M. Asif Ehsan, left, and Sebghatullah Ebrahimi hope to bring the rule of law to their native Afghanistan
Both graduates of the Kabul University Faculty of Laws and Political Science, the two are enrolled in Washington and Lee's Master of Laws (LL.M.) program through a U.S. State Department initiative promoting justice reform in Afghanistan. They hope that exposure to U.S. laws and legal systems will further prepare them to help stabilize their country's legal sector when they return home.
Even setting aside cultural history, the effects of decades of war, and most recently internal strife from a controversial election, the barriers to justice reform are considerable. At every level, from judges to lawyers, the judicial sector in Afghanistan is critically short on trained personnel and corruption is commonplace. Most Afghan judges have no formal education in the country's legal codes, relying instead on religious training or customary law to deliver legal remedies.
Despite the challenges, Ehsan and Ebrahimi are committed to seeing the rule of law established in their home country. A stable and consistent justice system, they say, is the only way to realize the future they want for their homeland.
"People want jobs, a good life," Ehsan says, "But unless we have a strong justice sector, a strong rule of law, we cannot achieve the minimum level of development or welfare that we want to have in Afghanistan."
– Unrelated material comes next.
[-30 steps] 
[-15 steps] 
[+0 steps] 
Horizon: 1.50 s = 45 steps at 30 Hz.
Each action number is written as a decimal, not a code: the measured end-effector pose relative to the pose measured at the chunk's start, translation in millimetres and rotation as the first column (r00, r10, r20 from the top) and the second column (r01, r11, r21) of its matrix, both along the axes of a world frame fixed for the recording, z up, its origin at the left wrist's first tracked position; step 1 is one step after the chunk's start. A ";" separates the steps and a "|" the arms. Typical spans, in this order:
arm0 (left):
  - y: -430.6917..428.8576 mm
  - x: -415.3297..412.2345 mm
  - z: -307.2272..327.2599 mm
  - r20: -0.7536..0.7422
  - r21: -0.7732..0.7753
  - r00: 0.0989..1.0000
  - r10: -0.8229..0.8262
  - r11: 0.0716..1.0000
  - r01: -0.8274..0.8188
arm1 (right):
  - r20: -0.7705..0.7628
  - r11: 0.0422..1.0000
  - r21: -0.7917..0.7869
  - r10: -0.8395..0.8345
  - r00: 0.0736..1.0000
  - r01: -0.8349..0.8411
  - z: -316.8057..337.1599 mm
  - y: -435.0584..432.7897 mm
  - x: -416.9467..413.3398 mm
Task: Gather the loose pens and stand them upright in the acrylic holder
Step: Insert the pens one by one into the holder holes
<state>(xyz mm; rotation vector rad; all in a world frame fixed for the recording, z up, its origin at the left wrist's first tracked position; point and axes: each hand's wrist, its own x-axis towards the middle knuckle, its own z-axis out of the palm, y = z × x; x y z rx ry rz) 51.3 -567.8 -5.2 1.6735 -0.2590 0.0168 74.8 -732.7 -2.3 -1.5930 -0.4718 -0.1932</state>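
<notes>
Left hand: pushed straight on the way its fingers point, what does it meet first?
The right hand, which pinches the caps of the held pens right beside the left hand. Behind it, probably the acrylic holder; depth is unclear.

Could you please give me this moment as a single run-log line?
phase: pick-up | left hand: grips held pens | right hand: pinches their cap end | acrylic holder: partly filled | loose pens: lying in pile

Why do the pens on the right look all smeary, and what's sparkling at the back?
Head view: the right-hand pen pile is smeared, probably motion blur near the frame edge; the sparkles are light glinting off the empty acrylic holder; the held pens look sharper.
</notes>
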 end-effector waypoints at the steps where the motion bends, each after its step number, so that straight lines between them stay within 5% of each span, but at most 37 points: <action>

The Afghan students came to the U.S under the auspices of the Public-Private Partnership for Justice Reform in Afghanistan, a joint effort between the U.S. State Department's Bureau of International Narcotics and Law Enforcement Affairs and the American legal community. The goal of the partnership is to help the Afghan people establish a fair and transparent justice system that protects the rights of women, children, and minorities and that is equally accessible to all citizens.
Washington and Lee learned of the program from an alumnus, Kevin Rardin of the Law Class of 1984. Rardin is an assistant district attorney in Memphis but also an Army reservist who went on active duty in 2007-08 to serve as a Judge Advocate for U.S. forces and legal mentor to the judge advocates in the Afghan Army's 205th Corps. With Rardin's encouragement, W&L agreed to take two of the six Afghan law students accepted into the State Department program. Administrators from both the School of Law and W&L's Office of International Education plowed through red tape to get the students to Lexington just in time to start classes in August.
In fact, Ehsan and Ebrahimi didn't learn where they would be studying until just days before departing for the U.S. As non-native speakers, both are happy to have landed at a small, well-respected school, where the close student-faculty interaction provides support, but also encourages greater class participation.
Other of the University's qualities also resonated with the Afghan students, especially with Ehsan, who studied previously in the U.S., attending Macalester College in Minnesota on a Fulbright Scholarship.
"Your Honor System is unique," he says. "When it becomes part of your life, it is so critical."
Neither Ehsan nor Ebrahimi are completely certain where they will apply their enhanced knowledge and experience once they return to their homeland. Ehsan thinks he would like to work at the policy level, helping to stabilize the justice sector in order to encourage much-needed international investment.
Ebrahimi, who previously worked as a Gender and Justice Program Officer for the United Nations Development Fund for Women, knows that working for access to justice for marginalized groups will remain a strong focus of his career, in addition to taking part in the law reform process.
"Women and children have been the populations most affected by the war in my country," he says. "It will take time especially in rural areas to make the people aware of their rights, and to change certain traditions so that Afghan law is respected."